Dia menambahkan: “Jika AS benar-benar ingin menekan negara-negara dan memenangkan apa yang disebut perang dingin baru ini, ia harus menjauh dari permainan diskursif, dan benar-benar mulai menempatkan proyek nyata, dan sejumlah uang nyata di atas meja,”
AS juga tidak dapat mengklaim landasan moral yang tinggi dalam masalah hak asasi manusia atau spionase yang dituduhkan oleh perusahaan-perusahaan China seperti Huawei. Skandal baru-baru ini di sekitar Facebook , misalnya, melemahkan posisi itu, kata Fulton.
“Kami telah mengamati apa yang dilakukan Facebook dan setelah (pelapor Edward) Snowden sulit bagi mereka untuk mengatakan Anda dapat mempercayai kami karena kami dapat diandalkan,” kata Fulton. “Jika kita melakukannya untuk alasan liberal dan mereka melakukannya karena alasan otoriter, itu tidak benar-benar kasus untuk dibuat di sini.”
Dengan tidak adanya alternatif kompetitif Barat untuk kerja sama Cina, tulisan itu tampaknya digantung. Akar China di kawasan ini hanya akan menjadi lebih dalam dan akan berkembang pesat. Negara-negara yang telah terlibat dalam konflik yang sebagian besar boros akan memilih opsi yang melayani kepentingan ekonomi mereka. Dan seperti yang diilustrasikan oleh kecemasan Abu Dhabi tentang terperangkap di tengah meningkatnya ketegangan antara kekuatan yang lebih besar, keinginan untuk konflik dengan cepat menghilang.
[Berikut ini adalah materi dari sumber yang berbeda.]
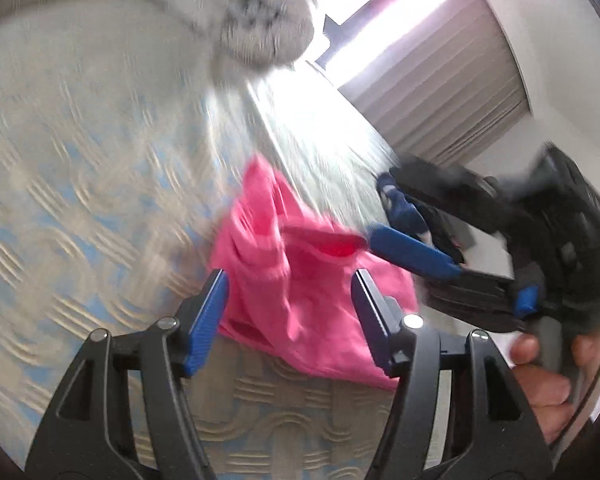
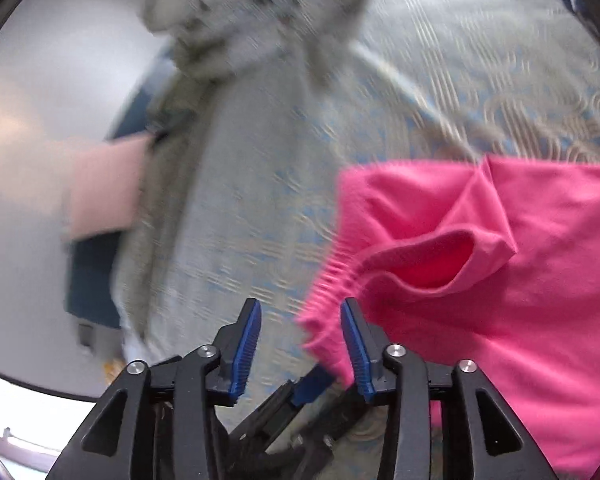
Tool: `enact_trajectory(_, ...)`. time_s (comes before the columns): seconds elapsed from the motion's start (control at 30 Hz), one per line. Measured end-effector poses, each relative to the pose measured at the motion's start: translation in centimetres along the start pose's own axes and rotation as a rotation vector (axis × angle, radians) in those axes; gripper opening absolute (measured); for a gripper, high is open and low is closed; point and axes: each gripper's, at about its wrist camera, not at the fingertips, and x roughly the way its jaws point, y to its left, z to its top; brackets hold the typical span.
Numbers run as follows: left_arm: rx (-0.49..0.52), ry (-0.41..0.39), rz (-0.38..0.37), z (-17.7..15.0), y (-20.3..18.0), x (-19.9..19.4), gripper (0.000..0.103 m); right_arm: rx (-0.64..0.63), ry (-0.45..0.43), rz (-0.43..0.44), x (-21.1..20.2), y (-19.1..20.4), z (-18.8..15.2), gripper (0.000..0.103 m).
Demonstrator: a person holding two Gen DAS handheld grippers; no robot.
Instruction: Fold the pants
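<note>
Bright pink pants (image 1: 312,296) lie crumpled in a heap on the patterned mattress (image 1: 80,200). My left gripper (image 1: 288,284) hovers just over their near edge, open, its blue pads clear of the cloth. In the left wrist view, my right gripper (image 1: 378,210) comes in from the right, open, at the heap's far side. In the right wrist view, the pants (image 2: 500,280) fill the right half, and their gathered waistband (image 2: 332,276) reaches between the jaws of the open right gripper (image 2: 300,308), which do not press on it. A blue finger of the left gripper (image 2: 312,388) shows below.
A grey fluffy blanket (image 1: 252,12) (image 2: 240,20) lies at the far end of the mattress (image 2: 460,80). A curtained window (image 1: 440,80) is beyond the bed. A pale pink cushion (image 2: 104,184) sits off the bed's left edge. A hand (image 1: 548,380) holds the right gripper's handle.
</note>
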Motion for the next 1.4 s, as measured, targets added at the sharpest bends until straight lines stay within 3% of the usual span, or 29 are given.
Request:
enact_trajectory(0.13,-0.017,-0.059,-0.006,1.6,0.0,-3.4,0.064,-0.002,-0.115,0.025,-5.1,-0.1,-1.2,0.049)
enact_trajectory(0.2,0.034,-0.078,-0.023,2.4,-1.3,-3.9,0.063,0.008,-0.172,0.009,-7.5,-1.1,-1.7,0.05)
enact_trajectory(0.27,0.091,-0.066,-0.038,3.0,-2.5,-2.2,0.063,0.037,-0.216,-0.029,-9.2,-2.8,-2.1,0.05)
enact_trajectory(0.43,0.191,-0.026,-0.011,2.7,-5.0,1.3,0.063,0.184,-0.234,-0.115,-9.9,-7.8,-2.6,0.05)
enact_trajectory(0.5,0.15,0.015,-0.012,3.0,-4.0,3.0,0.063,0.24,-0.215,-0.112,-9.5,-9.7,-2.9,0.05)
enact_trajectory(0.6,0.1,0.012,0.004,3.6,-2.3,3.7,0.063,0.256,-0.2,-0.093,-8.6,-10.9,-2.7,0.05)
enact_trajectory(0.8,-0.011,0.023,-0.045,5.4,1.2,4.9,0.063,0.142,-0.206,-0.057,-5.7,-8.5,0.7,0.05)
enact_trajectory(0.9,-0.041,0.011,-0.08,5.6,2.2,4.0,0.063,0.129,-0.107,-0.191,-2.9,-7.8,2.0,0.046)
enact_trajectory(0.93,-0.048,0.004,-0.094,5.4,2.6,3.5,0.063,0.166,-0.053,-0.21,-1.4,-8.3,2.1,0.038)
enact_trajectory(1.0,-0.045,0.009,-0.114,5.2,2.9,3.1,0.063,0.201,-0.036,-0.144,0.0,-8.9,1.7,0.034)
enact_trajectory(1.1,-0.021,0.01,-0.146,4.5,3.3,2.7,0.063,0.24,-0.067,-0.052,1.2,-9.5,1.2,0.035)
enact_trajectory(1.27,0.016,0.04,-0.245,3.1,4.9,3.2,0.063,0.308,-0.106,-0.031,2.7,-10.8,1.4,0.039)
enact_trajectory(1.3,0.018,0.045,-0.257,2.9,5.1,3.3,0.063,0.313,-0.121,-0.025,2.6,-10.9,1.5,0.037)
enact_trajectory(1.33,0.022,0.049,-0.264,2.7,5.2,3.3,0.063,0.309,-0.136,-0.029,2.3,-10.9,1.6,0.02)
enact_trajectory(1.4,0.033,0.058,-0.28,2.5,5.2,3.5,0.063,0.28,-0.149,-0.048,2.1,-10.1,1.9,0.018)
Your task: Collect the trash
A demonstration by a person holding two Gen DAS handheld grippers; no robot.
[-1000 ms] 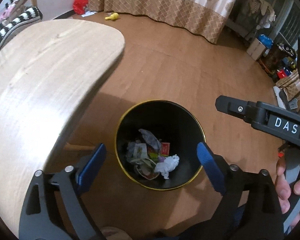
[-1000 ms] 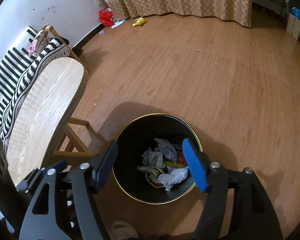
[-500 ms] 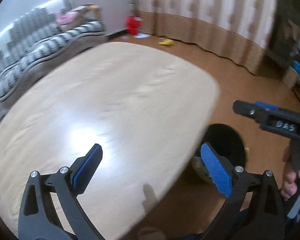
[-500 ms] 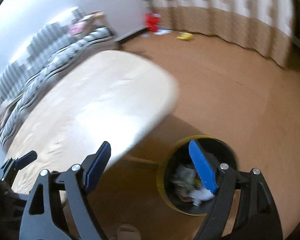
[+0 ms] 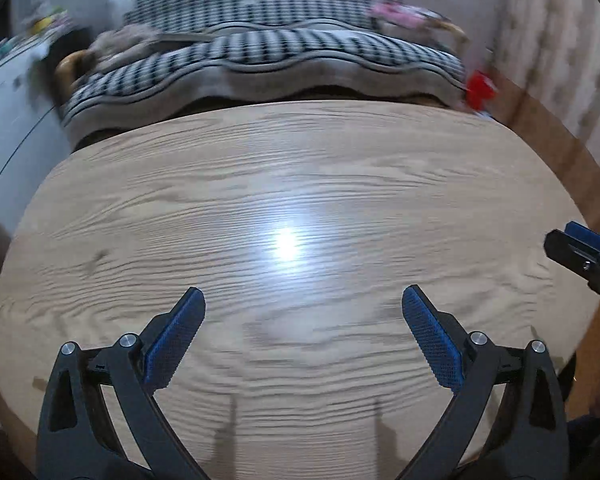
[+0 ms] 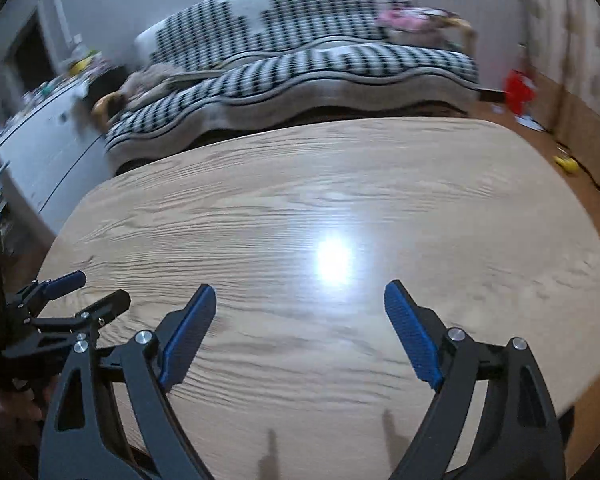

“Meskipun AS saat ini, dengan pengaruh yang sangat kecil, memaksa negara-negara untuk memilih antara AS dan China, fakta bahwa negara memiliki lebih banyak pilihan, lebih banyak pinjaman yang dapat mereka ambil dari berbagai pilihan adalah hal yang baik,” Kadi dikatakan. “Memiliki lebih banyak alternatif di kancah global hanya bisa menjadi hal yang baik untuk kawasan dan stabilitasnya.”